Supplied material

%%

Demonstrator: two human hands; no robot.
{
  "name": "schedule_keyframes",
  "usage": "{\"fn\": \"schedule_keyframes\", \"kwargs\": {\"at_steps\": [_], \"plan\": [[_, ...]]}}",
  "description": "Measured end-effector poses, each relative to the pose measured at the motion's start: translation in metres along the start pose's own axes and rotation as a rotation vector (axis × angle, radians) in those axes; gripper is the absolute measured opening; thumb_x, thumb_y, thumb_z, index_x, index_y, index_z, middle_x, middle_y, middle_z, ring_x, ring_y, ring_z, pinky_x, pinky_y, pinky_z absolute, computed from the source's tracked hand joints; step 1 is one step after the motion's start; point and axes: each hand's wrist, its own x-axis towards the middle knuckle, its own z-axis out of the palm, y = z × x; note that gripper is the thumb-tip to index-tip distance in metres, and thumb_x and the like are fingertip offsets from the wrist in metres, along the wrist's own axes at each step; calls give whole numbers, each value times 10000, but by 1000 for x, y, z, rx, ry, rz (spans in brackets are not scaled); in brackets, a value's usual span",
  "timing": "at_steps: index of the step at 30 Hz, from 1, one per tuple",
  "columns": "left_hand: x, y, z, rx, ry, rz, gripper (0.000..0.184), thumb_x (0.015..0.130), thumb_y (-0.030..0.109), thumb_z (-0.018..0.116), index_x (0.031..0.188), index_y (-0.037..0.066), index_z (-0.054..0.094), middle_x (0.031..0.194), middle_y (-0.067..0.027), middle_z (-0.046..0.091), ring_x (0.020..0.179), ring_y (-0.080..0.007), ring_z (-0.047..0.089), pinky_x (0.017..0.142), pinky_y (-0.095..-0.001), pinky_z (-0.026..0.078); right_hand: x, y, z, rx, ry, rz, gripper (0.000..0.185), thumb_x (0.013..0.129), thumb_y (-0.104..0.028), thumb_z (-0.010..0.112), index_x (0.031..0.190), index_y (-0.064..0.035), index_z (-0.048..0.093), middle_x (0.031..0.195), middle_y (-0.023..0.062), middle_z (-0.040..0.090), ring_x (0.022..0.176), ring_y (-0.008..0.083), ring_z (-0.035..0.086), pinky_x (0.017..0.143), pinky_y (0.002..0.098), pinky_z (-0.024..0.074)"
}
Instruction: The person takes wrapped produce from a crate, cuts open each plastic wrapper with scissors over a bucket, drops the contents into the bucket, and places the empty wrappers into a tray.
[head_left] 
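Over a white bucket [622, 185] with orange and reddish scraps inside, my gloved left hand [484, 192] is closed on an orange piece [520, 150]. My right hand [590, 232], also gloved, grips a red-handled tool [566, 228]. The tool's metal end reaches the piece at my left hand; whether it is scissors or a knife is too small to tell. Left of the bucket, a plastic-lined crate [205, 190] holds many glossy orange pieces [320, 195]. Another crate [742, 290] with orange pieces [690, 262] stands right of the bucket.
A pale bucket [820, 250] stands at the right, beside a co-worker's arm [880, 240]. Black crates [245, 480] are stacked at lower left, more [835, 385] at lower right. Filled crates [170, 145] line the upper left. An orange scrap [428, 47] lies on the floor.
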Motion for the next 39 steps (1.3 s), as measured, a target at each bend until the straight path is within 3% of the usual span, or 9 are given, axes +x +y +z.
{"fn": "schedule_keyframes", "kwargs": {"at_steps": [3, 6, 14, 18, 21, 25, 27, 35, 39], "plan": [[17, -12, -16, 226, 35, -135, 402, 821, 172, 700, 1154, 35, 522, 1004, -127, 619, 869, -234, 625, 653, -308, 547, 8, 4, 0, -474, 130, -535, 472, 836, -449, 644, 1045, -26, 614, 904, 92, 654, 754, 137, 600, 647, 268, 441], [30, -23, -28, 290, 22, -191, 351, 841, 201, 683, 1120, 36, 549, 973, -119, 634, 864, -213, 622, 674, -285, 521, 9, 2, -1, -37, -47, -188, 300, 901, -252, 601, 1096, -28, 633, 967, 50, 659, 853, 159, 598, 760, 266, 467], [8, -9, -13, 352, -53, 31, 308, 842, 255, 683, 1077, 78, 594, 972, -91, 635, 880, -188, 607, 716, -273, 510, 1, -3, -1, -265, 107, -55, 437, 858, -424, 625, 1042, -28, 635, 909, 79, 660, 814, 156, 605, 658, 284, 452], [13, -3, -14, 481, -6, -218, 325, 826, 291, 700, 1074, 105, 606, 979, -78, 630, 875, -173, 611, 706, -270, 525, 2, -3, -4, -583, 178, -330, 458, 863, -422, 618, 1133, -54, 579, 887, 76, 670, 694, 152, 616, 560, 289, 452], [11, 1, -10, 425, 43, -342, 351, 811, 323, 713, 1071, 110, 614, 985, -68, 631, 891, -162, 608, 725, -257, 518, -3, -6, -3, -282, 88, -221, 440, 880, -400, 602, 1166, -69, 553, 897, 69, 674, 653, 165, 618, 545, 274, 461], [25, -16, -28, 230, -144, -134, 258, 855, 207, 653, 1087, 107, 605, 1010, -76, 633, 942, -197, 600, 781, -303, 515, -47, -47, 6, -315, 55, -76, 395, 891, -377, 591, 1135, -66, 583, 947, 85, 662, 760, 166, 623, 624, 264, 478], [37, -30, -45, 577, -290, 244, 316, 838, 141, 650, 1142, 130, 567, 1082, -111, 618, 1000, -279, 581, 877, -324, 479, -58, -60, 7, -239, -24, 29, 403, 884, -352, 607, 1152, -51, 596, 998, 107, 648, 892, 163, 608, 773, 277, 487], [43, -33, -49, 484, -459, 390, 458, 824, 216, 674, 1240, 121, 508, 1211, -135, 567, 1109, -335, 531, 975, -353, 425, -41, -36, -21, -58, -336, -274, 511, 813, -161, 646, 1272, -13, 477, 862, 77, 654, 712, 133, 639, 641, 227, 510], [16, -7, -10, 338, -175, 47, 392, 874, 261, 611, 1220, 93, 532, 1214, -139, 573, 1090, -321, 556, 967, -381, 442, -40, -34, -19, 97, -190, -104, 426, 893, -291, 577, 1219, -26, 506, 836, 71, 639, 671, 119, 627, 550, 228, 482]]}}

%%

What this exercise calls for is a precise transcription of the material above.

Task result
Demonstrator: two human hands; no robot.
{
  "name": "schedule_keyframes",
  "usage": "{\"fn\": \"schedule_keyframes\", \"kwargs\": {\"at_steps\": [_], \"plan\": [[_, ...]]}}",
  "description": "Measured end-effector poses, each relative to the pose measured at the motion's start: translation in metres along the start pose's own axes and rotation as a rotation vector (axis × angle, radians) in those axes; gripper is the absolute measured opening; thumb_x, thumb_y, thumb_z, index_x, index_y, index_z, middle_x, middle_y, middle_z, ring_x, ring_y, ring_z, pinky_x, pinky_y, pinky_z absolute, computed from the source's tracked hand joints; step 1 is one step after the motion's start; point and axes: each hand's wrist, its own x-axis towards the middle knuckle, its own z-axis out of the palm, y = z × x; note that gripper is the thumb-tip to index-tip distance in metres, and thumb_x and the like are fingertip offsets from the wrist in metres, along the wrist's own axes at each step; calls give whole numbers, each value times 10000, but by 1000 for x, y, z, rx, ry, rz (spans in brackets are not scaled); in brackets, a value's usual span",
  "timing": "at_steps: index of the step at 30 Hz, from 1, one per tuple",
  "columns": "left_hand: x, y, z, rx, ry, rz, gripper (0.000..0.184), thumb_x (0.015..0.130), thumb_y (-0.030..0.109), thumb_z (-0.018..0.116), index_x (0.031..0.188), index_y (-0.037..0.066), index_z (-0.054..0.094), middle_x (0.031..0.194), middle_y (-0.067..0.027), middle_z (-0.046..0.091), ring_x (0.020..0.179), ring_y (-0.080..0.007), ring_z (-0.047..0.089), pinky_x (0.017..0.142), pinky_y (-0.095..-0.001), pinky_z (-0.026..0.078); right_hand: x, y, z, rx, ry, rz, gripper (0.000..0.185), thumb_x (0.013..0.129), thumb_y (-0.104..0.028), thumb_z (-0.010..0.112), index_x (0.031..0.190), index_y (-0.064..0.035), index_z (-0.048..0.093), middle_x (0.031..0.195), middle_y (-0.023..0.062), middle_z (-0.040..0.090), ring_x (0.022..0.176), ring_y (-0.008..0.083), ring_z (-0.035..0.086), pinky_x (0.017..0.143), pinky_y (0.002..0.098), pinky_z (-0.024..0.074)"
}
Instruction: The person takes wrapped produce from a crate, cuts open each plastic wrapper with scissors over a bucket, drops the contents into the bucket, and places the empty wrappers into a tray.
[head_left] 
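Over a white bucket [622, 185] with orange and reddish scraps inside, my gloved left hand [484, 192] is closed on an orange piece [520, 150]. My right hand [590, 232], also gloved, grips a red-handled tool [566, 228]. The tool's metal end reaches the piece at my left hand; whether it is scissors or a knife is too small to tell. Left of the bucket, a plastic-lined crate [205, 190] holds many glossy orange pieces [320, 195]. Another crate [742, 290] with orange pieces [690, 262] stands right of the bucket.
A pale bucket [820, 250] stands at the right, beside a co-worker's arm [880, 240]. Black crates [245, 480] are stacked at lower left, more [835, 385] at lower right. Filled crates [170, 145] line the upper left. An orange scrap [428, 47] lies on the floor.
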Motion for the next 39 steps (1.3 s), as measured, a target at each bend until the straight path is within 3% of the usual span, or 9 are given, axes +x +y +z.
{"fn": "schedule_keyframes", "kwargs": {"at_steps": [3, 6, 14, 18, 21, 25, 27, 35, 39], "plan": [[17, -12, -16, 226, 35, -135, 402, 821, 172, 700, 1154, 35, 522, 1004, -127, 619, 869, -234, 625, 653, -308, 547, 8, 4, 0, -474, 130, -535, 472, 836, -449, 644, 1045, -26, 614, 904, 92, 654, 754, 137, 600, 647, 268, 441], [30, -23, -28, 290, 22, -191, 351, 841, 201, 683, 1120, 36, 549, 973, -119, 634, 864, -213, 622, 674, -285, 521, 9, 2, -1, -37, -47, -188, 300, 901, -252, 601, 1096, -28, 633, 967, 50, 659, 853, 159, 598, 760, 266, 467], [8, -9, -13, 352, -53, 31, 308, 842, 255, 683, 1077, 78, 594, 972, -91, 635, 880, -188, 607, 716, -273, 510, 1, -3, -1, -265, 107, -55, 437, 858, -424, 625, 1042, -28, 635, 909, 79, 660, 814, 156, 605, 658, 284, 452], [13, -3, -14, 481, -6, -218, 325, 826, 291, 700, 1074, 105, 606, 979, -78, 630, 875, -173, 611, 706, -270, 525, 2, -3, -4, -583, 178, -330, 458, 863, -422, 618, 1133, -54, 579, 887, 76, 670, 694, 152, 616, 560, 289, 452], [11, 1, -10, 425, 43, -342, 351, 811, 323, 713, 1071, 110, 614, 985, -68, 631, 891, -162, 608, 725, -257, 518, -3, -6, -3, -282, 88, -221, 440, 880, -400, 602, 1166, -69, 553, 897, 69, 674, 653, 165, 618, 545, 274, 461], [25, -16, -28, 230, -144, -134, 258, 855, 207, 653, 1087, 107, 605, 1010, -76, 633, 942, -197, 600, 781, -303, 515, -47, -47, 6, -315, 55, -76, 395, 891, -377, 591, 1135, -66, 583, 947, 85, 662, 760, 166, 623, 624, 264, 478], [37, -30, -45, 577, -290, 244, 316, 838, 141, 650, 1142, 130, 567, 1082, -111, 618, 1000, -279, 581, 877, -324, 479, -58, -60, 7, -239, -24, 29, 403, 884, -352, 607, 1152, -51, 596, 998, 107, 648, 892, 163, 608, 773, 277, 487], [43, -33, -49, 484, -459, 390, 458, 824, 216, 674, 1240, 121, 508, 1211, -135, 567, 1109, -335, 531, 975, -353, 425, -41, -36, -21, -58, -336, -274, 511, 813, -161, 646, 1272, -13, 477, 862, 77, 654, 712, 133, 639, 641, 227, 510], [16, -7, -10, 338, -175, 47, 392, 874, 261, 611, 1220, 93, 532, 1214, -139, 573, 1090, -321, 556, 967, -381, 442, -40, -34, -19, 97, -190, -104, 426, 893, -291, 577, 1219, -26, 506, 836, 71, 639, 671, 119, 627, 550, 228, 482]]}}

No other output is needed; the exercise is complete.